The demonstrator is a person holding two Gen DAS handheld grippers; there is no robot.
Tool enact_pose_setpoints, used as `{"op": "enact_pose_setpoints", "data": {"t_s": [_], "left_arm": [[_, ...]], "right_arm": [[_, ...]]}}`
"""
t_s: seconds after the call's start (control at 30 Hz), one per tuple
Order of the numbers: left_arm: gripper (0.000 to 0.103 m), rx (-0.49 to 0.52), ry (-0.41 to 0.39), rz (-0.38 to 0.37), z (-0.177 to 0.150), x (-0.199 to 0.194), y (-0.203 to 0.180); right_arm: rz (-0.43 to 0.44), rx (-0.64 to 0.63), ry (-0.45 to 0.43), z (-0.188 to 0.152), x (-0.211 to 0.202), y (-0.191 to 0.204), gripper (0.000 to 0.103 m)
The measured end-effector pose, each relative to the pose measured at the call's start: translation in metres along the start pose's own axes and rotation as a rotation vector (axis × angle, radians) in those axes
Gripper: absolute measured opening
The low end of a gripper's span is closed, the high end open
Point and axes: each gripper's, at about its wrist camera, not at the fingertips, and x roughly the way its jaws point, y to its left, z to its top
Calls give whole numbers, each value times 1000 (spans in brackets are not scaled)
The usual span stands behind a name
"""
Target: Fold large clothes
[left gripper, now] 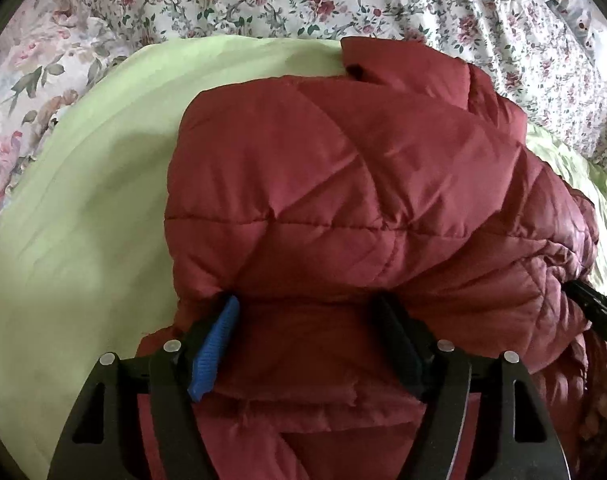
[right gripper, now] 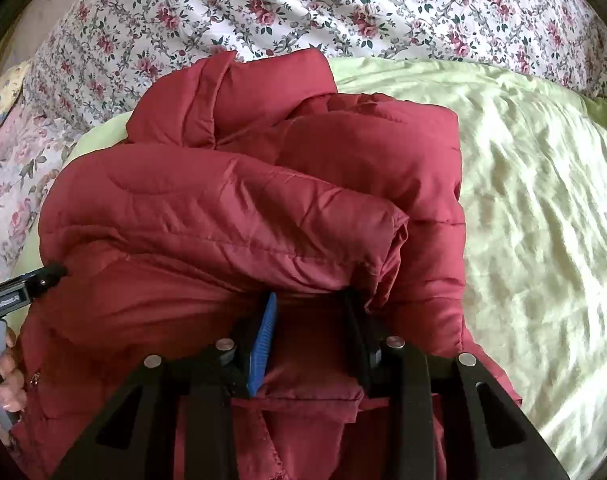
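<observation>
I see the red padded jacket lying folded in a thick heap on a light green sheet, which lies over a flowered bedcover. My left gripper has its jaws wide apart, with a fold of the jacket between them. My right gripper is clamped on another fold. Beside the jacket the sheet is bare and wrinkled, with free room on both sides.

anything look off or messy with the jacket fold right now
Somewhat: the red puffer jacket on the green sheet is folded unevenly. Its collar sticks out skewed at the far end, and the layers bulge instead of lying flat. No damage shows.
</observation>
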Motion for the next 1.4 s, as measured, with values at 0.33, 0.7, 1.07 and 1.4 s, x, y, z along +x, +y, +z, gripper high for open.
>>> {"op": "enact_pose_setpoints", "data": {"t_s": [0.33, 0.7, 1.07, 1.4], "left_arm": [[73, -24, -15, -12, -7, -32, 3], [73, -89, -9, -41, -56, -89, 28], [73, -100, 18, -55, -95, -127, 46], [76, -82, 29, -68, -131, -160, 65]], "right_arm": [[59, 72, -24, -1, -35, -4, 44], [86, 59, -8, -35, -84, -4, 58], [110, 86, 18, -66, -111, -12, 70], [36, 55, 46, -108, -146, -24, 81]]}}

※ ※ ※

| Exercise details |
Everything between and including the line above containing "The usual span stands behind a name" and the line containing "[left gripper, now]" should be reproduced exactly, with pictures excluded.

| Written reply |
The usual span stands behind a name
"""
Target: Fold large clothes
[left gripper, now] 

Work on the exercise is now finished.